How to get Postgres to return 0 for empty rows

Question

I have a query which get data summarised between two dates like so:

SELECT date(created_at),
COUNT(COALESCE(id, 0))                                                                      AS total_orders,
   SUM(COALESCE(total_price, 0))                                                               AS total_price,
   SUM(COALESCE(taxes, 0))                                                                     AS taxes,
   SUM(COALESCE(shipping, 0))                                                                  AS shipping,
   AVG(COALESCE(total_price, 0))                                                               AS average_order_value,
   SUM(COALESCE(total_discount, 0))                                                            AS total_discount,
   SUM(total_price - COALESCE(taxes, 0) - COALESCE(shipping, 0) - COALESCE(total_discount, 0)) as net_sales
FROM orders
WHERE shop_id = 43
  AND orders.active = true
  AND orders.created_at >= '2022-07-20'
  AND orders.created_at <= '2022-07-26'
GROUP BY date (created_at)
order by created_at::date desc

However for dates that do not have any orders, the query returns nothing and I'd like to return 0.
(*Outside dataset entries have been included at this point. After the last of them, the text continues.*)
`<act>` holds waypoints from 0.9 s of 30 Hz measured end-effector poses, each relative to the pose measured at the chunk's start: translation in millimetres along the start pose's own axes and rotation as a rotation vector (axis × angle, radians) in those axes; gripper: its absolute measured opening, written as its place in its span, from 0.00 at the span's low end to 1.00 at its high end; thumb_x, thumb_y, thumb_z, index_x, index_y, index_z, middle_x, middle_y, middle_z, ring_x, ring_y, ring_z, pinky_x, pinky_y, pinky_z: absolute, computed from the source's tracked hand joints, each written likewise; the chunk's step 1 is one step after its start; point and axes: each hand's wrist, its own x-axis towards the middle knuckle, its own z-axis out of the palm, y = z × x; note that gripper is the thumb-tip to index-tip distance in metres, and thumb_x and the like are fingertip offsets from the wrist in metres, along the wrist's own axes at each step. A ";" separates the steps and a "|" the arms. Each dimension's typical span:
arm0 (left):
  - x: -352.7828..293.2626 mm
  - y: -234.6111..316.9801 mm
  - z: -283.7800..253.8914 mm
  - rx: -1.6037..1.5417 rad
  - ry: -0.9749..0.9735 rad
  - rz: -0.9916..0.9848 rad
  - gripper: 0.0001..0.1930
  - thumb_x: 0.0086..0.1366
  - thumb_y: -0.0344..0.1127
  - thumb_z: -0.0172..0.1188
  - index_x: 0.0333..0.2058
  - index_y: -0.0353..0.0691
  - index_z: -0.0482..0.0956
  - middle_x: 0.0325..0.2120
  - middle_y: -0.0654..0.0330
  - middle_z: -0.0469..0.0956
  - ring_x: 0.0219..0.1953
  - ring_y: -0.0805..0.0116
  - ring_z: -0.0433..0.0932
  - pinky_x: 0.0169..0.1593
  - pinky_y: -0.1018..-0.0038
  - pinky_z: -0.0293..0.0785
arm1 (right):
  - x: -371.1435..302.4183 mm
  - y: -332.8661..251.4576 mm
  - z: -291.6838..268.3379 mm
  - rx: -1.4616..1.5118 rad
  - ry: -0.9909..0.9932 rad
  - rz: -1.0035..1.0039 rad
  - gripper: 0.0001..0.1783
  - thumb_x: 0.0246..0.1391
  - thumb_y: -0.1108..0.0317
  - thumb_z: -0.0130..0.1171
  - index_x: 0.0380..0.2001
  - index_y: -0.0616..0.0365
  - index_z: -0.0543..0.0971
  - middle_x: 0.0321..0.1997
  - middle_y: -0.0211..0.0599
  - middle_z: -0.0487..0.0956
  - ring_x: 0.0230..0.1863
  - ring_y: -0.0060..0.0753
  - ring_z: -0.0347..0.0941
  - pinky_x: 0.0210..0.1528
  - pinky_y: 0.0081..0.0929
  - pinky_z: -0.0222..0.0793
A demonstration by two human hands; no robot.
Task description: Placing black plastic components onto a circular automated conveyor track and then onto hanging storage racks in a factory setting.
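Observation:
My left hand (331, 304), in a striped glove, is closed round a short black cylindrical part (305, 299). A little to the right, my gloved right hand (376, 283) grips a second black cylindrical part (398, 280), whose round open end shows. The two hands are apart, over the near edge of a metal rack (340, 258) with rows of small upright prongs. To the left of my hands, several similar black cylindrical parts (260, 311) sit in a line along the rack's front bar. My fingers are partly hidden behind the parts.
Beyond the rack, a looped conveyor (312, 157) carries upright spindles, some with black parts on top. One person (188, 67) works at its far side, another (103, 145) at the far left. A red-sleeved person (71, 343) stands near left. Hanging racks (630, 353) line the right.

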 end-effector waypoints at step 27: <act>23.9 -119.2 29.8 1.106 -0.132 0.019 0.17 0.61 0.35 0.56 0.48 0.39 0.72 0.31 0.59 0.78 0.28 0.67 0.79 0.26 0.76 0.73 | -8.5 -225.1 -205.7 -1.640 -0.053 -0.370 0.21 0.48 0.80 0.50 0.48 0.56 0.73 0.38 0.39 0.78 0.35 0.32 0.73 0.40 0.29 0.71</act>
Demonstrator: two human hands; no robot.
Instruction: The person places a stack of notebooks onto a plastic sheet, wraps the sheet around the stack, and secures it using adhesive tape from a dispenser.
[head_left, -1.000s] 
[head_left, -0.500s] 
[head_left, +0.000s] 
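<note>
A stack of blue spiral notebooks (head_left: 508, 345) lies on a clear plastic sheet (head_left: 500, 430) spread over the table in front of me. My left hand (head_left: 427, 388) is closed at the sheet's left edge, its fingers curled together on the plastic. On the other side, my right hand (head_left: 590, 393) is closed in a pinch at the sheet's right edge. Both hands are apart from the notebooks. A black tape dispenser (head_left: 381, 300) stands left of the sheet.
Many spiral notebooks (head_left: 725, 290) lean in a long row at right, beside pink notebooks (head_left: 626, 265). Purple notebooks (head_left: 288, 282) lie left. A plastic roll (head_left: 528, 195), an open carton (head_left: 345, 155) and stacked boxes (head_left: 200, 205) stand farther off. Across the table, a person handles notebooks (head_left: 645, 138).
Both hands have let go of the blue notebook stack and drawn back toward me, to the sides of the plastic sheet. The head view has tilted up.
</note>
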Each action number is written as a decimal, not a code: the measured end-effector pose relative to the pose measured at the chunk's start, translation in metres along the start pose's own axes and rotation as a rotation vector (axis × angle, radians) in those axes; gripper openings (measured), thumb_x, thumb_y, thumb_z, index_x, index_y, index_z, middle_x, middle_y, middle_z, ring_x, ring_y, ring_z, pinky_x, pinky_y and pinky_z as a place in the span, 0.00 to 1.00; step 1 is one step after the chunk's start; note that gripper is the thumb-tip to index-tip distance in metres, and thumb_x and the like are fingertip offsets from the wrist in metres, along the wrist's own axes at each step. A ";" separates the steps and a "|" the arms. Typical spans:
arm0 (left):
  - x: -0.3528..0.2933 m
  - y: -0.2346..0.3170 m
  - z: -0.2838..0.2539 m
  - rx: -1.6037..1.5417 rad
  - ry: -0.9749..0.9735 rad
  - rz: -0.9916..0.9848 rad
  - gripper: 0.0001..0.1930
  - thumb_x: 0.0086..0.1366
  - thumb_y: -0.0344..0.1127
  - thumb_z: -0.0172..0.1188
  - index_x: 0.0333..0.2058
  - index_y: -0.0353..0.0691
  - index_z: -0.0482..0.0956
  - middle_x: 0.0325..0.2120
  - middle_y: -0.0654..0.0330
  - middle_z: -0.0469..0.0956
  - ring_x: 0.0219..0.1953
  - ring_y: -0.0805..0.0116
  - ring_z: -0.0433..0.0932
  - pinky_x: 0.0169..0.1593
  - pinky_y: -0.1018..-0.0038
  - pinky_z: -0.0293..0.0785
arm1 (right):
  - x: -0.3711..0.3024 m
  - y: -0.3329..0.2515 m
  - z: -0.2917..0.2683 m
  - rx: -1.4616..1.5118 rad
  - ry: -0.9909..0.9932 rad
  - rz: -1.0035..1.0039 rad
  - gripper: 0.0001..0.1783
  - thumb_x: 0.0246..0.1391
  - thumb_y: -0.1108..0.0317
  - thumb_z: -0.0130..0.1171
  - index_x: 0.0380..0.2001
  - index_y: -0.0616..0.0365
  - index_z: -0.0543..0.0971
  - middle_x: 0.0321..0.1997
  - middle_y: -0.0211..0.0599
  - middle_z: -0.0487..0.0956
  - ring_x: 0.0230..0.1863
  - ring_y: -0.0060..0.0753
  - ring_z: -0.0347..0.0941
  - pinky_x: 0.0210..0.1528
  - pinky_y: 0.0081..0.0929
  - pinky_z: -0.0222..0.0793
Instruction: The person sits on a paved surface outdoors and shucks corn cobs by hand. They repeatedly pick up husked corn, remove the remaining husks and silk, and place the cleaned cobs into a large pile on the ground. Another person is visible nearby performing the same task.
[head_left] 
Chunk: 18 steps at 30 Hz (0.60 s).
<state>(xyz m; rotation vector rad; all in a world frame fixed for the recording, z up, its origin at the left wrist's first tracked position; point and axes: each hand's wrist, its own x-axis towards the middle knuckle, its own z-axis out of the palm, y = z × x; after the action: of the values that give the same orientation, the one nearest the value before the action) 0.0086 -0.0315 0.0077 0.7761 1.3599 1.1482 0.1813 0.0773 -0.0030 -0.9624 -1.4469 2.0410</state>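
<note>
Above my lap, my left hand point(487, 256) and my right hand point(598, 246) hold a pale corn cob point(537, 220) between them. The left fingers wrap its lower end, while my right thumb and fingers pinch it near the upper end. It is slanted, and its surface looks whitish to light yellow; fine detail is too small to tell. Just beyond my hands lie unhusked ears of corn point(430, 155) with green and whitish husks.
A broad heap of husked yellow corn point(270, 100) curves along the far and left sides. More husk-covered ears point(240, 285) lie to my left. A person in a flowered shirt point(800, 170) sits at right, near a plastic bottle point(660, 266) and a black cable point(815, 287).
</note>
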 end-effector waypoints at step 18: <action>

I have tried with COALESCE but that doesn't seem to do the trick?

Any suggestions?

What date value do you want to return in the case of a 0 count? — Tim Biegeleisen
– Tim Biegeleisen, Commented Jul 25, 2022 at 7:01
Use generate_seies and left join to the resultant list of dates. — Jonathan Willcock
– Jonathan Willcock, Commented Jul 25, 2022 at 7:10
You can use a simple nested query and count the resulting rows if it's 0 pick the default values in the outer query. — visrey
– visrey, Commented Jul 25, 2022 at 7:10
@TimBiegeleisen 0 would be ideal. I'm making a graph with the result, so I can't have missing dates. — WagnerMatosUK
– WagnerMatosUK, Commented Jul 25, 2022 at 7:47
This sounds like something you should handle in the presentation layer which is calling Postgres. Just check for an empty result set, in that case, render a different graph. — Tim Biegeleisen
– Tim Biegeleisen, Commented Jul 25, 2022 at 7:48

Erwin Brandstetter · Accepted Answer · 2022-07-26 12:07:23Z

This should be substantially faster - and correct:

SELECT *
     , total_price - taxes - shipping - total_discount AS net_sales  -- ⑤
FROM  (
   SELECT created_at
        , COALESCE(total_orders        , 0) AS total_orders
        , COALESCE(total_price         , 0) AS total_price
        , COALESCE(taxes               , 0) AS taxes
        , COALESCE(shipping            , 0) AS shipping
        , COALESCE(average_order_value , 0) AS average_order_value
        , COALESCE(total_discount      , 0) AS total_discount
   FROM   generate_series(timestamp '2022-07-20'  -- ①
                        , timestamp '2022-07-26'
                        , interval '1 day') AS g(created_at)
   LEFT  JOIN (  -- ③
      SELECT created_at::date
           , count(*)            AS total_orders  -- ⑥
           , sum(total_price)    AS total_price
           , sum(taxes)          AS taxes
           , sum(shipping)       AS shipping
           , avg(total_price)    AS average_order_value
           , sum(total_discount) AS total_discount
      FROM   orders
      WHERE  shop_id = 43
      AND    active  -- simpler
      AND    created_at >= '2022-07-20'
      AND    created_at <  '2022-07-27'  -- ② !
      GROUP  BY 1
      ) o USING (created_at)  -- ④
   ) sub
ORDER  BY created_at DESC;

db<>fiddle here

I copied, simplified, and extended Xu's fiddle for comparison.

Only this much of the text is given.